A full and exact copy of the listing that follows is needed.
══ Supplied information ══
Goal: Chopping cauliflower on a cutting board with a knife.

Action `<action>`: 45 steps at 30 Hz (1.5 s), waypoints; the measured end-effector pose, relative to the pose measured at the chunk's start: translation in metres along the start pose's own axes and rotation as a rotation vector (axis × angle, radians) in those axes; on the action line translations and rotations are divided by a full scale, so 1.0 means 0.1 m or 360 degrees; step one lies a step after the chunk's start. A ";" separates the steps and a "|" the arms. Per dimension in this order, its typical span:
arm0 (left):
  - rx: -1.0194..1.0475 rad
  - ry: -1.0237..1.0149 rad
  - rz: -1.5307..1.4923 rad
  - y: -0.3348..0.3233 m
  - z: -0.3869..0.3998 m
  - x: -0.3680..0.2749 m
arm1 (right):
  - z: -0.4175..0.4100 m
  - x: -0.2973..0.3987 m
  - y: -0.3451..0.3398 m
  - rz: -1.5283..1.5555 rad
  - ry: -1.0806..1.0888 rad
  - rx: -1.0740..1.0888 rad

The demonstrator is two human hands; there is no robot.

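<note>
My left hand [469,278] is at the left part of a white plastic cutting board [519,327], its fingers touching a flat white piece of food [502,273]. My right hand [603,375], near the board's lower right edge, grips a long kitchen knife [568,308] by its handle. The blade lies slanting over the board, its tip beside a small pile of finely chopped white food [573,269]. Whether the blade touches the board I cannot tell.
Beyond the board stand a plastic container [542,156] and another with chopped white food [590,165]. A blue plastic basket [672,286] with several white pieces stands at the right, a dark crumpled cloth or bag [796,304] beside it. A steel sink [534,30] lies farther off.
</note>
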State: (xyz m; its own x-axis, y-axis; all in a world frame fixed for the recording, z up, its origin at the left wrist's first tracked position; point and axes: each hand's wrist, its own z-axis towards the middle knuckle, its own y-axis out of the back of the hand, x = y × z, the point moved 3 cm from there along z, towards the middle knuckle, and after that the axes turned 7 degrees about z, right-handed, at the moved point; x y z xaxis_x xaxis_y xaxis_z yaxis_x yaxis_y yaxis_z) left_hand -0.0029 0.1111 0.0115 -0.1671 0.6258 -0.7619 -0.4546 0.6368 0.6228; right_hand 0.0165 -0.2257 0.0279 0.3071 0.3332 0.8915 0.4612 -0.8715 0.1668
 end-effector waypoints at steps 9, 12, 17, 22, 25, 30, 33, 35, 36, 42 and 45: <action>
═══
• Expected output:
Goal: Chopping cauliflower on a cutting board with a knife.

Action `<action>`: 45 steps at 30 Hz (1.5 s), waypoints; the measured end-effector pose, relative to the pose measured at the chunk's start: translation in metres along the start pose's own axes and rotation as a rotation vector (axis × angle, radians) in those axes; on the action line translations and rotations are divided by a full scale, so 1.0 means 0.1 m or 360 degrees; step one lies a step after the chunk's start. A ";" separates the steps and a "|" the arms. Per dimension in this order, its typical span:
arm0 (left):
  - rx: -1.0194..1.0475 rad
  - ry: -1.0237..1.0149 rad
  - rz: -1.5307..1.4923 rad
  - y: -0.3348..0.3233 m
  - z: -0.3869..0.3998 m
  - x: -0.3680..0.2749 m
arm1 (right):
  - z: -0.4175..0.4100 m
  - x: -0.2973..0.3987 m
  - y: -0.3451..0.3398 m
  - rz: -1.5283..1.5555 rad
  - ry: -1.0806..1.0888 rad
  - rx: -1.0740..1.0888 rad

The demonstrator is two human hands; there is no robot.

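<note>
My left hand [469,278] is at the left part of a white plastic cutting board [519,327], its fingers touching a flat white piece of food [502,273]. My right hand [603,375], near the board's lower right edge, grips a long kitchen knife [568,308] by its handle. The blade lies slanting over the board, its tip beside a small pile of finely chopped white food [573,269]. Whether the blade touches the board I cannot tell.
Beyond the board stand a plastic container [542,156] and another with chopped white food [590,165]. A blue plastic basket [672,286] with several white pieces stands at the right, a dark crumpled cloth or bag [796,304] beside it. A steel sink [534,30] lies farther off.
</note>
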State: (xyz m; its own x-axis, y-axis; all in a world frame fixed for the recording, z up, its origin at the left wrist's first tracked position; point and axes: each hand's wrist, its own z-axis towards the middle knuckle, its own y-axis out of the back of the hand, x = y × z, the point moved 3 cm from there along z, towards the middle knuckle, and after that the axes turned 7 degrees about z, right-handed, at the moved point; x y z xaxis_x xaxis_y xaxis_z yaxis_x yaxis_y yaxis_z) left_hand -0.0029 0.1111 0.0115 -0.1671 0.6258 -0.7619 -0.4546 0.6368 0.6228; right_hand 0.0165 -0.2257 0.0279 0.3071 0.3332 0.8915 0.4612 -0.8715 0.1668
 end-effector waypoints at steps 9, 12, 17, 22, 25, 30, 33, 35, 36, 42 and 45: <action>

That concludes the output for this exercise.